Return the lines of the data below in which the string "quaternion" occurs.

| DATA BLOCK |
--*--

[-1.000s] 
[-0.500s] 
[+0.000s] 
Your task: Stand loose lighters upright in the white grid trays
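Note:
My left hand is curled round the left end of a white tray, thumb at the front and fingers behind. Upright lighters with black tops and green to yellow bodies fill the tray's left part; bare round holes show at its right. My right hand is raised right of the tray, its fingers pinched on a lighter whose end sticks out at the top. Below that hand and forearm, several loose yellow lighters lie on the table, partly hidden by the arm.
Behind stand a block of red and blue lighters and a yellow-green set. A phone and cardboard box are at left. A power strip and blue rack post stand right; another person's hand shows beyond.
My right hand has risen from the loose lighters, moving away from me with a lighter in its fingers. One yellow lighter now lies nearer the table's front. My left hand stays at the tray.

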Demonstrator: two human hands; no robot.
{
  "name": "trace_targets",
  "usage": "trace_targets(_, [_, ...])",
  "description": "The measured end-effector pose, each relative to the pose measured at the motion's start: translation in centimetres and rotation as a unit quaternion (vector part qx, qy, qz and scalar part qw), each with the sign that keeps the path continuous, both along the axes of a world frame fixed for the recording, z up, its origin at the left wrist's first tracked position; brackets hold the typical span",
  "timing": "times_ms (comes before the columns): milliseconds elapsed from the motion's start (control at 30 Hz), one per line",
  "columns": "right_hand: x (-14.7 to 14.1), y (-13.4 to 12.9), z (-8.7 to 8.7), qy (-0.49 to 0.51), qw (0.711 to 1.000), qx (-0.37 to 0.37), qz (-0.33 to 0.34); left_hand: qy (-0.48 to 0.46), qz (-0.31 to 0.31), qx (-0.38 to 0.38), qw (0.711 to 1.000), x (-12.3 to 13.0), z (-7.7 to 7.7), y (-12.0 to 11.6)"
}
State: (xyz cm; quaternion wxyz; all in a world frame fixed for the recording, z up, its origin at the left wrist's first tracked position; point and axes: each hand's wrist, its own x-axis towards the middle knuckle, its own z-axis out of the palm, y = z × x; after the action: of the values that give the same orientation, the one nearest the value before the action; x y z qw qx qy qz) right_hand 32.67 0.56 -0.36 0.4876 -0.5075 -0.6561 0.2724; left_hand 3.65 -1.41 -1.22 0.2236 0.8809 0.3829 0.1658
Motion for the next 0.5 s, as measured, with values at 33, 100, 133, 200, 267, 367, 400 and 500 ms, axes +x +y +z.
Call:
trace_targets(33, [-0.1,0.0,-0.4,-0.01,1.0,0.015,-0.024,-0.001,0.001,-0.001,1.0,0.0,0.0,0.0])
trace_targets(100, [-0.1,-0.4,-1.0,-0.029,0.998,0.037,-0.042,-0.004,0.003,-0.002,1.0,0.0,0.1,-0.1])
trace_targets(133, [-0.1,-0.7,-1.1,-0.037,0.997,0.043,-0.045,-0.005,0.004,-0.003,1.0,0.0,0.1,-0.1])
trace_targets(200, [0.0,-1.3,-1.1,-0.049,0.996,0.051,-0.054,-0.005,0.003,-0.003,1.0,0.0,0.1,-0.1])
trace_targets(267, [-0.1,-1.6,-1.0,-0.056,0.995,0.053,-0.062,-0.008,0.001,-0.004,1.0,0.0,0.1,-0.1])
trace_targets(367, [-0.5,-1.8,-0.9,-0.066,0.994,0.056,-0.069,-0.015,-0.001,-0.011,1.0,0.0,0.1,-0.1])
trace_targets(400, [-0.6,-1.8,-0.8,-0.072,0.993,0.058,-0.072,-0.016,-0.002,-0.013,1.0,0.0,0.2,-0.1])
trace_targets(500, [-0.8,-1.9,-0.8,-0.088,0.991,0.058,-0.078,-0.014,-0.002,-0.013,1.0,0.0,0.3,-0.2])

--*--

| EXERCISE RESPONSE |
  "description": "The measured end-effector pose, each relative to the pose measured at the motion's start: translation in centimetres and rotation as a unit quaternion (vector part qx, qy, qz and scalar part qw), each with the sign that keeps the path continuous, both along the axes of a world frame fixed for the recording, z up, its origin at the left wrist's first tracked position; brackets hold the typical span",
State: (xyz cm; quaternion wxyz; all in a world frame fixed for the recording, z up, its origin at the left wrist's first tracked position; point and axes: each hand's wrist, its own x-axis towards the middle knuckle, its own z-axis out of the palm, y = z × x; after the action: of the values that give the same orientation, the one nearest the value before the action; x y z qw qx qy qz) right_hand 32.67 0.56 -0.36 0.4876 -0.5075 -0.6561 0.2724; left_hand 3.65 -1.41 -1.22 0.2236 0.8809 0.3829 0.1658

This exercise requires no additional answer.